Edge represents directed edges in the graph. It expects three type parameters:

  • the type of the source (from) node
  • the type of the target (to)node
  • the type of the data associated with the edge itself

In the below snippet we create a persistent type called NodeOfString and based on Node and one called EdgeOfString based on Edge. Instances of both can refer to an arbitrary String. Furthermore EdgeOfString can connect NodeOfString instances:

>>> class MyStorage(Storage):
...     def populateSchema(self):
...         NodeOfString = self.define( Node('NodeOfString')[self.schema.String] )
...         self.define( Edge('EdgeOfString')[NodeOfString, NodeOfString, self.schema.String, ] )
...         class Root(self.schema.Structure):
...             node1 = self.schema.NodeOfString
...             node2 = self.schema.NodeOfString
...             node3 = self.schema.NodeOfString
>>> p = MyStorage(mmapFileName, fileSize=16000, stringRegistrySize=32)
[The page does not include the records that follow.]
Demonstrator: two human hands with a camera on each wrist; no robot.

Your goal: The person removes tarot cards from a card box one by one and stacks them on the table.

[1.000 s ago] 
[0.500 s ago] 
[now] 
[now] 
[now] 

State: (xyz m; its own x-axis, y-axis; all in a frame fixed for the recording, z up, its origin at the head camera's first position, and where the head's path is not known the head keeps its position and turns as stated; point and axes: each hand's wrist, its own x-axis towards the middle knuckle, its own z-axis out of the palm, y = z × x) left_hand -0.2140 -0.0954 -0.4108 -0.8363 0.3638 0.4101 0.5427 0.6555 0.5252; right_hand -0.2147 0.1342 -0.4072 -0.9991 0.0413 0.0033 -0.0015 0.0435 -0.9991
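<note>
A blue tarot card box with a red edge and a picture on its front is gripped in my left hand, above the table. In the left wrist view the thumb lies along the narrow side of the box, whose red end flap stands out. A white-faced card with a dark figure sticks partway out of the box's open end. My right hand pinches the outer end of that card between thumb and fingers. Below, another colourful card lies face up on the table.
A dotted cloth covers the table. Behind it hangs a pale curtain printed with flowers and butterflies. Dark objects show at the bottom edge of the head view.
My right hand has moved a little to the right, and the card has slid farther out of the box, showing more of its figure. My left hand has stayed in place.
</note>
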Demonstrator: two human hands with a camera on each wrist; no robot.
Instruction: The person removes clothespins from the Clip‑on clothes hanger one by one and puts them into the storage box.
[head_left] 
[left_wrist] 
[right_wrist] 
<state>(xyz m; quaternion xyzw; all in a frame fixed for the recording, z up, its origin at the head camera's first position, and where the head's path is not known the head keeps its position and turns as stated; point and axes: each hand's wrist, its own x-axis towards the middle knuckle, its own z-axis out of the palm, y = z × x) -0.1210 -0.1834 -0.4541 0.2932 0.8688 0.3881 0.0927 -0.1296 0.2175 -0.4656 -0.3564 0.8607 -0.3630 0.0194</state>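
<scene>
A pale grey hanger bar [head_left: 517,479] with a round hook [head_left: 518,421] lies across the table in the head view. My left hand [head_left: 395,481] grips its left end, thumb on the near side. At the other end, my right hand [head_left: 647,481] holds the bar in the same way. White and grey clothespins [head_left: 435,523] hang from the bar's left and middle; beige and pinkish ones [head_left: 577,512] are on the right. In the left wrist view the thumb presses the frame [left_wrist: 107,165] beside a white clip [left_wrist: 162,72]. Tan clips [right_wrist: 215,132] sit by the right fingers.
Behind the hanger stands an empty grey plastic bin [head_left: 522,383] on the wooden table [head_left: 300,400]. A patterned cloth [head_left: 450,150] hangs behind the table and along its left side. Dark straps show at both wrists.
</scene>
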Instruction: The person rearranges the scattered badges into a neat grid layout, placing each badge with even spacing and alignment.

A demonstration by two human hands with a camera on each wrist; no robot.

The Root object has three attributes capable of storing references to NodeOfString instances. Let’s initialize them and connect them with edges like this:

(node1) --> (node2) --> (node3)

>>> p.root.node1 = p.schema.NodeOfString()
>>> p.root.node2 = p.schema.NodeOfString()
>>> p.root.node3 = p.schema.NodeOfString()
>>> p.schema.EdgeOfString(p.root.node1, p.root.node2)          #doctest: +ELLIPSIS
<persistent graph edge 'EdgeOfString' @offset 0x...L referring to None >
>>> p.schema.EdgeOfString(p.root.node2, p.root.node3)            #doctest: +ELLIPSIS
<persistent graph edge 'EdgeOfString' @offset 0x...L referring to None >

Tricky here: _ refers to the result of the last statement, which prevents closing the storage:

>>> _                                        
<persistent graph edge 'EdgeOfString' @offset 0x...L referring to None >

Unfortunately del _ does not work:

>>> del _                                          
Traceback (most recent call last):
...
NameError: name '_' is not defined

We need to type an expression that evaluates to other than None, so that it is assigned to _ and we can close the storage:

>>> "replace the edge in _"
'replace the edge in _'
>>> p.close()
>>> os.unlink(mmapFileName)

Let’s create a bit more elaborate graph from the example available at https://github.com/tinkerpop/gremlin/blob/master/data/graph-example-1.json The graph will have two types of nodes:

  • NDeveloper (associated with Developer instances, having id, name and age attributes)
  • NSoftware (associated with Software instances, having id, name and lang attributes)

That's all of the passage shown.